И всему этому ужасу положила начало одна-единственная находка. А если бы я не пошла тогда на пробежку? Если бы не обнаружила мертвое тело? Разве оказалась бы я здесь?…

Опять этот странный звук… Глухой стон, болезненное мычание. Кто это? Неужели?… Да, я…

На завтрак дали треугольный герметично упакованный бутерброд с яйцом и ветчиной и пакет креветочных чипсов. Как ни странно, я все съела. Еще мне полагался чай в бумажном стаканчике – сбоку болтается ниточка с кружочком фольги на конце; такие развозят на тележках с горячими напитками в поездах. Чай терпкий, горьковатый – но во рту у меня лучше не становится.

Пиршество доставил в камеру – протиснулся внутрь задом наперед, придерживая дверь локтями, – вчерашний молоденький полицейский. Белая кожа, пышущее здоровьем лицо – кровь с молоком! – не похоже, что эти щеки знакомы с бритвой.

– Как мило! Завтрак в постель, – восклицаю я. – Так вы меня, пожалуй, разбалуете.

Он вспыхивает:

– Извините, чем богаты…

Мои старания держать марку, когда на самом деле хочется забиться под одеяло и свернуться калачиком, воскрешают память об утре в роддоме, первом утре после рождения Милли. Я улыбалась поздравлявшим, благодарила их за кексы, плюшевых мишек и цветы – а сама чувствовала только бесконечную боль в швах и переживала, удастся ли мне еще хоть раз в жизни сходить в туалет по-маленькому…

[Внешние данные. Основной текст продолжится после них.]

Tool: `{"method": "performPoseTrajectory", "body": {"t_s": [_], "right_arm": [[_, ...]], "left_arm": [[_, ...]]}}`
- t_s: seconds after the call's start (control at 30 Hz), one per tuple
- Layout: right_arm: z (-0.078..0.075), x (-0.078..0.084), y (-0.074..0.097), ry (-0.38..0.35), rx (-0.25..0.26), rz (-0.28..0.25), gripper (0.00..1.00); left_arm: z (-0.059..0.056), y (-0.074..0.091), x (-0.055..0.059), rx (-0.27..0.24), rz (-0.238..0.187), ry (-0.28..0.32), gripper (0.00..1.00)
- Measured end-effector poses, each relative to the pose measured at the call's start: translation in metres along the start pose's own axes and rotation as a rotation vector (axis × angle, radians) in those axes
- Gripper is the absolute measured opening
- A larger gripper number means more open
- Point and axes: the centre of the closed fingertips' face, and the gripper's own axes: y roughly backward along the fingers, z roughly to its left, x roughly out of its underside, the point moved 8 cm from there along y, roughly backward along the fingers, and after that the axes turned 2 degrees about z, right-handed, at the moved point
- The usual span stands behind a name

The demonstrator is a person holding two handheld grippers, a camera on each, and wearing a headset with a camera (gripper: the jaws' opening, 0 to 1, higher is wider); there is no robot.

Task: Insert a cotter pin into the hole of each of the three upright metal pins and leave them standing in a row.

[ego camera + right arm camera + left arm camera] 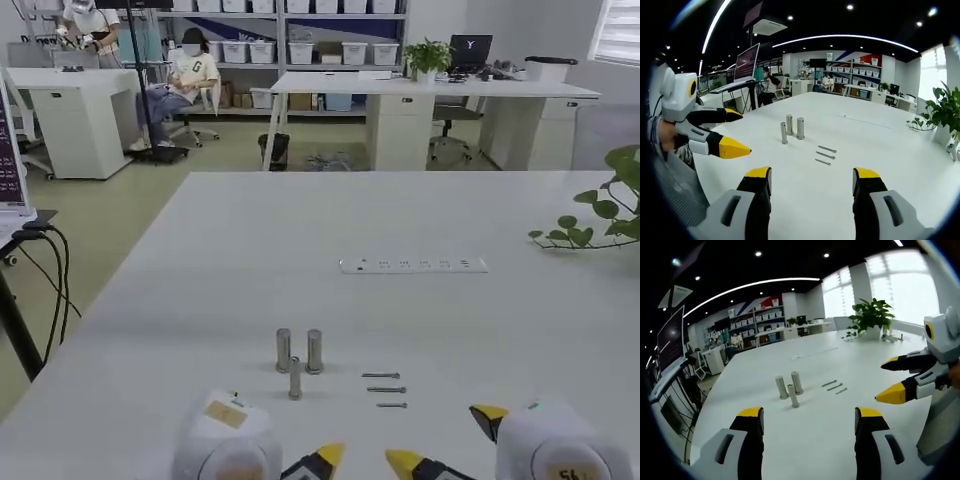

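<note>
Three short upright metal pins stand in a tight cluster on the white table, two behind and one in front. To their right lie three thin cotter pins, parallel and flat on the table. In the left gripper view the upright pins and cotter pins sit ahead of my left gripper, which is open with nothing between its jaws. My right gripper is also open with nothing held, short of the upright pins and cotter pins. Both grippers hover near the table's front edge, left gripper and right gripper.
A white power strip lies further back on the table. A trailing green plant hangs in at the right edge. A monitor stand with cables is off the left side. Desks, shelves and a seated person are far behind.
</note>
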Motion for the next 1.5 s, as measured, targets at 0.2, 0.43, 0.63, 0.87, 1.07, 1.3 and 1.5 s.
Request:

Делюсь своими воспоминаниями с душкой-констеблем. Он смущается – слишком много гинекологических подробностей.

По-моему, дверь он не запер. Так что я вполне могла бы сбежать. Если бы, конечно, была на это способна…

Каролина Флетчер опаздывает. Наконец меня к ней отводят. Очередная комната для допросов, на этот раз незнакомая и давно не крашенная.